Para tentar estabilizar as finanças, os Correios tomaram dois empréstimos no final de 2024, somando R$ 550 milhões. No entanto, fontes internas indicam que, devido à falta de recursos, a empresa poderá precisar de um novo empréstimo de bilhões de reais para garantir a continuidade das operações.
Essa escassez de dinheiro resultou em atrasos nas entregas de encomendas. Transportadoras terceirizadas que prestam serviços para os Correios começaram a operar em ritmo reduzido ou suspenderam os serviços desde o início de abril. A empresa também adiou o pagamento de comissões às agências conveniadas e os repasses ao plano de saúde dos funcionários, o que afetou o atendimento em algumas redes hospitalares.
Ações para enfrentar a crise financeira
Após o anúncio do prejuízo, os Correios divulgaram medidas para reduzir os custos e tentar gerar uma economia de até R$ 1,5 bilhão. Getúlio Marques Ferreira, diretor de Gestão de Pessoas, afirmou em um comunicado interno que essas ações são essenciais para garantir a viabilidade da empresa.
As principais medidas incluem:
- Reestruturação da sede dos Correios: redução de 20% no orçamento e diminuição de cargos comissionados.
- Alteração na jornada de trabalho: redução da carga horária para 6 horas diárias e 34 horas semanais, contra as 8 horas diárias e 44 horas semanais anteriores.
- Suspensão temporária de férias: as férias de 2025 serão adiadas para 2026.
- Prorrogação do Programa de Desligamento Voluntário (PDV): com inscrições até 18 de maio de 2025.
- Incentivo à transferência temporária de funcionários: ajustes nos pagamentos dos adicionais de atividade.
- Retorno ao trabalho presencial: todos os empregados devem voltar ao regime presencial até 23 de junho de 2025, salvo exceções jurídicas.
- Novos planos de saúde: com o objetivo de gerar uma economia de 30%, serão negociados novos modelos com as representações sindicais.
- Lançamento de um marketplace próprio: a empresa pretende lançar sua plataforma ainda em 2025.
- Captação de R$ 3,8 bilhões: a empresa buscará investimentos internos com o New Development Bank (NDB).
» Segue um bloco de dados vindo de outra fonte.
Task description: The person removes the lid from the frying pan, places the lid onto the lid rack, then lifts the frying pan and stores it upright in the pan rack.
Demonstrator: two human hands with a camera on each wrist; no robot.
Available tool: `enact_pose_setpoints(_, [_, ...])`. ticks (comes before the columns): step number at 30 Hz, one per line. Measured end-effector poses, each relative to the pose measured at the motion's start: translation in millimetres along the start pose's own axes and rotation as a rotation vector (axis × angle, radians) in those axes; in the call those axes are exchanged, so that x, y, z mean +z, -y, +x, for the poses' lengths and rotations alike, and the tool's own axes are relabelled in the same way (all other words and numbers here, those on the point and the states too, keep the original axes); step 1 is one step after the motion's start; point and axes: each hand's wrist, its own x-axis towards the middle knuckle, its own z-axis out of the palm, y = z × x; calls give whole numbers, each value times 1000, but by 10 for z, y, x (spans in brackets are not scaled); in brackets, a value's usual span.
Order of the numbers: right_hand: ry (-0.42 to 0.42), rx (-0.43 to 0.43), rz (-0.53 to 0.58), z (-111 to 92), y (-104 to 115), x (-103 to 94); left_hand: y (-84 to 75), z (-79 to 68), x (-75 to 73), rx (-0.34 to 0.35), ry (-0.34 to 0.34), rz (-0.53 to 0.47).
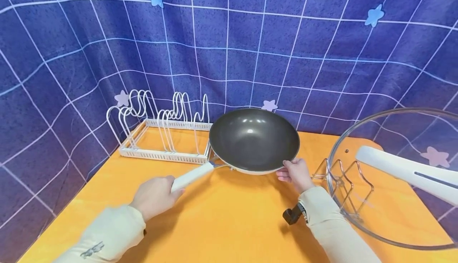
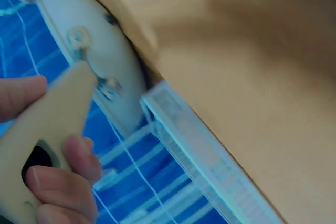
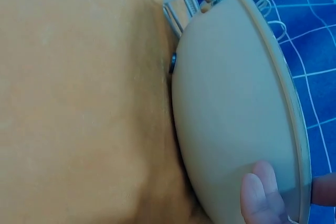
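Observation:
A wok (image 1: 254, 140) with a dark inside and a pale outer wall is at the middle of the table's far side, its inside facing up toward the head camera. My left hand (image 1: 157, 195) grips its white handle (image 1: 193, 176), fingers curled round it in the left wrist view. At the near right rim, my right hand (image 1: 295, 173) pinches the wok's edge, thumb on the inner side and fingers against the outer wall (image 3: 236, 98). The wok's left side is right beside a white rack (image 1: 164, 156).
The rack has several upright wire loops. On the right, a large clear lid (image 1: 332, 151) with a white handle (image 1: 404, 171) leans upright by a small metal wire stand (image 1: 343, 175). A blue gridded cloth (image 1: 272, 32) hangs behind the orange table (image 1: 229, 223).

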Motion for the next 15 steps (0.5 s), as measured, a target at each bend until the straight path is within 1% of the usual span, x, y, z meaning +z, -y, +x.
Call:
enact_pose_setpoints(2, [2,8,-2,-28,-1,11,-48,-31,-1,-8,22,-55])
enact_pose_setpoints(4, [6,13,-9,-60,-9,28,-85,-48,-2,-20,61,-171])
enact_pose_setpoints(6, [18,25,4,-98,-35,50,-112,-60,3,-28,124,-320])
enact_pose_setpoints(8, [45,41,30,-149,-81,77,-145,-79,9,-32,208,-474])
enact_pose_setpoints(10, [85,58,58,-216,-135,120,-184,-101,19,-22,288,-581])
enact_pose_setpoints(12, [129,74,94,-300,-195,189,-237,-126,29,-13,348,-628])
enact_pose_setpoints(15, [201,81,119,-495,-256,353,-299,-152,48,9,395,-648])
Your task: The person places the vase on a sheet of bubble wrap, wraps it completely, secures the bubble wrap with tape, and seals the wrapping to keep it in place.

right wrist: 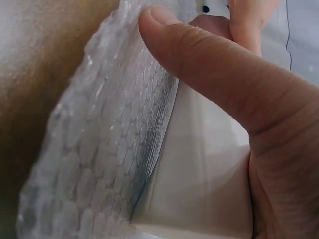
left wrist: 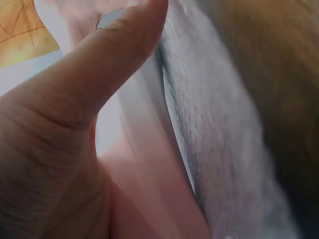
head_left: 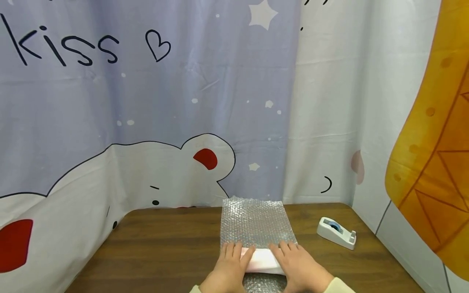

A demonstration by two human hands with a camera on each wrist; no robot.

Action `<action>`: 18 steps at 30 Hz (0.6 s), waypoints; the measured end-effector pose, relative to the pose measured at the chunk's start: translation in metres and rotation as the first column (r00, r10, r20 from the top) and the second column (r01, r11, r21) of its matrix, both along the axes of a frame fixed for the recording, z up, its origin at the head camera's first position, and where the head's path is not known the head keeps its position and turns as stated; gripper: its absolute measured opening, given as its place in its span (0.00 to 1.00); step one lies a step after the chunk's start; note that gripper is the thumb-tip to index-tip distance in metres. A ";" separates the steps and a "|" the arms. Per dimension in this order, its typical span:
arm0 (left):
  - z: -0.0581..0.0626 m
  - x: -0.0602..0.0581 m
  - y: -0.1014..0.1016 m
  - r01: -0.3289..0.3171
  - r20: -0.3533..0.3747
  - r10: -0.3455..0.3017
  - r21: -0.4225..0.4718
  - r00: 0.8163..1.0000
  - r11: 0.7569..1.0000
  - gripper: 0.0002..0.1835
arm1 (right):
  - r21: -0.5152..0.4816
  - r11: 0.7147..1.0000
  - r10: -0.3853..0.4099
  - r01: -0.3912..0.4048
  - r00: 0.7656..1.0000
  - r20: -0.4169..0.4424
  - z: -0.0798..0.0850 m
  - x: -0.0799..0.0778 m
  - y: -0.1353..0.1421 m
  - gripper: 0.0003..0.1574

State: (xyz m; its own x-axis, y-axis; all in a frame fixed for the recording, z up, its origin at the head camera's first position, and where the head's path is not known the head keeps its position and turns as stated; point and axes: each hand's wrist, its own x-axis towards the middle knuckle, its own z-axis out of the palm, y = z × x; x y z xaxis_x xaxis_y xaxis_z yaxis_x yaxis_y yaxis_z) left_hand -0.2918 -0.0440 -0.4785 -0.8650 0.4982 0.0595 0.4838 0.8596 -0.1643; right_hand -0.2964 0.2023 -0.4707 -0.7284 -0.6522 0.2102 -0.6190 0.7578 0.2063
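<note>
A white box (head_left: 263, 261), its left part tinted pink, lies across a sheet of bubble wrap (head_left: 254, 221) near the table's front. My left hand (head_left: 229, 266) holds the box's left end, its thumb along one side and the fingers over the far part. Likewise my right hand (head_left: 298, 264) grips the right end. In the right wrist view, the thumb (right wrist: 214, 64) stretches over the smooth white box (right wrist: 194, 174), with bubble wrap (right wrist: 104, 144) beside it. The left wrist view shows the pinkish end of the box (left wrist: 149, 164) against the wrap. Both palms hide the box's ends.
A white tape dispenser (head_left: 336, 233) with a blue roll stands on the right of the brown wooden table (head_left: 165, 248). Beyond the table's edges hangs a printed curtain (head_left: 165, 101), at the back and both sides.
</note>
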 end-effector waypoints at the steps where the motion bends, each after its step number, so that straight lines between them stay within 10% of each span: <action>1: -0.001 -0.001 0.001 -0.006 -0.004 0.006 -0.017 1.000 1.000 0.73 | 0.006 1.000 -0.005 0.005 1.000 -0.001 0.000 0.001 0.000 0.84; 18: -0.012 0.007 0.004 -0.056 -0.013 0.054 -0.182 0.998 0.982 0.67 | 0.117 0.991 -0.055 0.063 0.996 -0.070 -0.006 0.019 -0.008 0.72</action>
Além dessas ações, os Correios também anunciaram iniciativas adicionais para reduzir custos operacionais, como a venda de imóveis ociosos, a otimização da malha logística e a revisão de contratos com as superintendências estaduais.
Expectativas para aumentar a receita
Os Correios buscam aumentar suas receitas operacionais em R$ 3,1 bilhões, impulsionadas pela expansão de suas atividades internacionais, novos modelos de logística para órgãos públicos e um maior foco em pequenos e médios clientes do setor de e-commerce. A empresa também pretende aumentar seus lucros com a rentabilização de canais físicos e a ampliação de produtos e serviços de terceiros.
Reação dos sindicatos
A Federação Interestadual dos Sindicatos dos Trabalhadores dos Correios (Findect) criticou algumas das medidas, principalmente as que afetam diretamente os funcionários. A federação solicitou que os Correios ofereçam garantias jurídicas para assegurar a proteção dos trabalhadores.
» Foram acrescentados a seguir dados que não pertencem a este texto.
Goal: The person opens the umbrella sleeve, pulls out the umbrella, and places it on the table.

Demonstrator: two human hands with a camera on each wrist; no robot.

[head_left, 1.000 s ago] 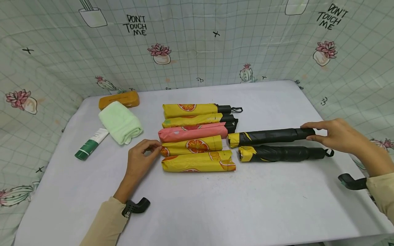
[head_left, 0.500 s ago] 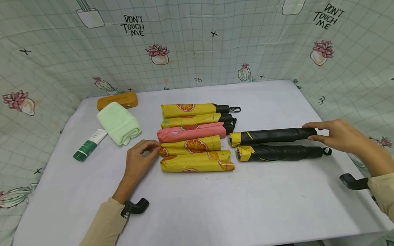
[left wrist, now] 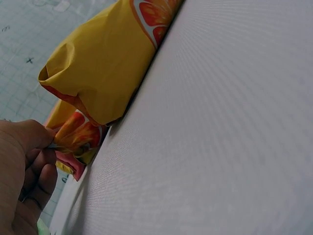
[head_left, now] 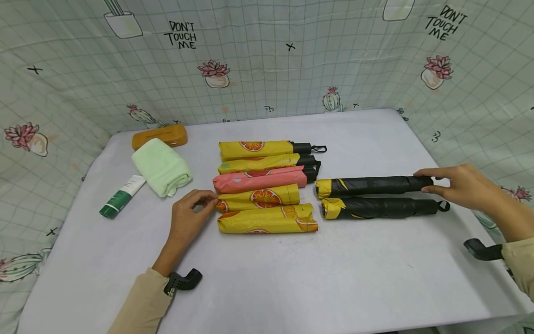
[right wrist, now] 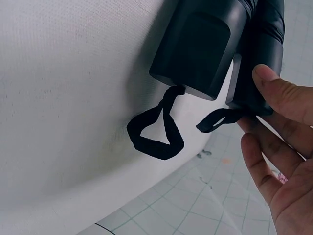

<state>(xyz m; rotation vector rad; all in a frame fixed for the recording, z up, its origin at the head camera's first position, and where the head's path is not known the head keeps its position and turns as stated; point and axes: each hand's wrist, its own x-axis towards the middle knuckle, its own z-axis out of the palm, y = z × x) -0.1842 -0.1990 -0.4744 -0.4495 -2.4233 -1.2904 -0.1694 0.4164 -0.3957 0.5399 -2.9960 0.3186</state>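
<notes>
My left hand (head_left: 189,218) pinches the left end of a yellow umbrella sleeve (head_left: 267,198) printed with orange slices; the left wrist view shows thumb and finger on its gathered tip. At the right, my right hand (head_left: 467,185) grips the handle end of a black folded umbrella (head_left: 375,185) with a yellow tip. A gap separates this umbrella from the sleeve. In front of it lies a second black umbrella (head_left: 384,208), its wrist loop (right wrist: 155,132) hanging free in the right wrist view. Another yellow sleeve (head_left: 267,219) lies nearest me, flat and apart from both hands.
Behind the held sleeve lie a pink covered umbrella (head_left: 260,180) and two yellow covered ones, the farthest (head_left: 256,150) with a loop. At the left are a green folded towel (head_left: 162,167), a green-white tube (head_left: 122,197) and an orange-brown case (head_left: 160,136).
My right hand has moved slightly right with the black umbrella, widening the gap to the yellow sleeve. My left hand keeps its pinch on the sleeve's end.
</notes>
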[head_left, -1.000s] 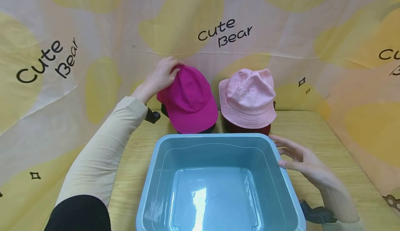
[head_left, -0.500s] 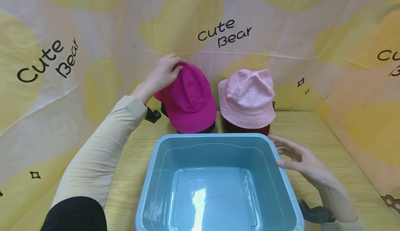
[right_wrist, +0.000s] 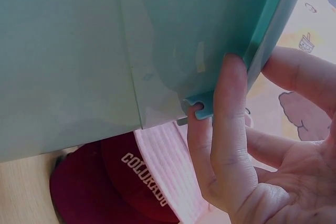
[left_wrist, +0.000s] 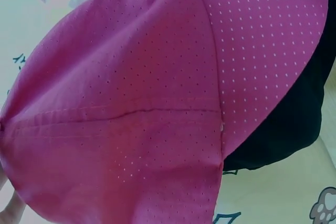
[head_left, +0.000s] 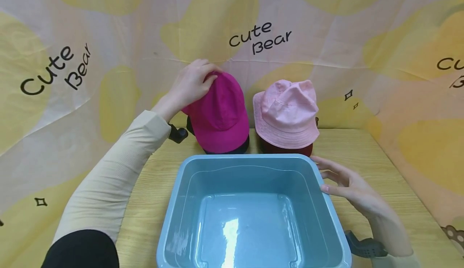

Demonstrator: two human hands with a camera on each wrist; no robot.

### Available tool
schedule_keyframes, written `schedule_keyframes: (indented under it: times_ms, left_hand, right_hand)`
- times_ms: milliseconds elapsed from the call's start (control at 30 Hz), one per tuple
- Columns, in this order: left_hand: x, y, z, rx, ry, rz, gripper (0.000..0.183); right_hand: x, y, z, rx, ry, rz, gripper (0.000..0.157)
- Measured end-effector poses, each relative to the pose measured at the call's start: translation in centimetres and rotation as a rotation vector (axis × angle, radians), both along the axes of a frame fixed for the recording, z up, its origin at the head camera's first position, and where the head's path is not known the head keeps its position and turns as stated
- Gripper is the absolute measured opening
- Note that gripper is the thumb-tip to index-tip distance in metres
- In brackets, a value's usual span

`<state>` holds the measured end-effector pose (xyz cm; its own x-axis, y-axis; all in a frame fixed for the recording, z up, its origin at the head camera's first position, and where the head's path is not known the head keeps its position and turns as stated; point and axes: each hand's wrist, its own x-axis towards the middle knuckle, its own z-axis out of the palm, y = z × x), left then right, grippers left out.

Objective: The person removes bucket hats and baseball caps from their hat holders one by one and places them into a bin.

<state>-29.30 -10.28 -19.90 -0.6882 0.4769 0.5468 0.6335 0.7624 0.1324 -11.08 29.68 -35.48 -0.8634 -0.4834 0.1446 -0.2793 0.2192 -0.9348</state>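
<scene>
At the back left of the table, my left hand (head_left: 193, 83) pinches the crown of a magenta baseball cap (head_left: 226, 111). The left wrist view is filled by this magenta cap (left_wrist: 115, 93), with the brim of a black cap (left_wrist: 286, 127) showing beneath it. My right hand (head_left: 357, 189) holds the right rim of a light-blue plastic basin (head_left: 246, 160), near its far corner. In the right wrist view the fingers (right_wrist: 229, 114) reach under the rim and the thumb lies against its outer edge. Nothing lies inside the basin.
Right of the magenta cap, a pink bucket hat (head_left: 290, 111) sits over a maroon cap (right_wrist: 126, 182) lettered "COLORADO". Behind the wooden table (head_left: 348, 143) hangs a printed cloth (head_left: 326, 38). A black rounded thing (head_left: 81, 250) shows at the lower left.
My left hand has risen slightly and shifted right, and the magenta cap's crown stands a little more upright. The right hand and the basin have stayed nearly still.
</scene>
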Motion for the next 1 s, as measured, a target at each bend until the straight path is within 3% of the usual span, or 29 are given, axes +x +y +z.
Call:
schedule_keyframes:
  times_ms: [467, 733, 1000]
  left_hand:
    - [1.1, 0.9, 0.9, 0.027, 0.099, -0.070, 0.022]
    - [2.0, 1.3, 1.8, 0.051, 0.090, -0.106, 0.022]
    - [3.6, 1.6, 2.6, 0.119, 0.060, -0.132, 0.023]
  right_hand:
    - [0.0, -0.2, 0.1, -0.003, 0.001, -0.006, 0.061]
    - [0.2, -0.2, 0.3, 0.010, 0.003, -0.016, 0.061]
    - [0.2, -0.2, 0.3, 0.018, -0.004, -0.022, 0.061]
A Findect pediu, por exemplo, que os Correios formalizem um compromisso de que os empregados que optarem pela redução da jornada de trabalho possam retornar à carga horária anterior a qualquer momento, sem dificuldades. A federação também defendeu que os Correios convoquem os aprovados no último concurso público antes de realizar novos desligamentos para evitar um déficit de funcionários.
Quanto à suspensão das férias, a Findect expressou preocupação com o impacto da medida, principalmente para os funcionários que dependem desse período para viajar com seus filhos durante as férias escolares. A federação solicitou que nenhuma solicitação de manutenção de férias seja negada sem prévio diálogo com os sindicatos.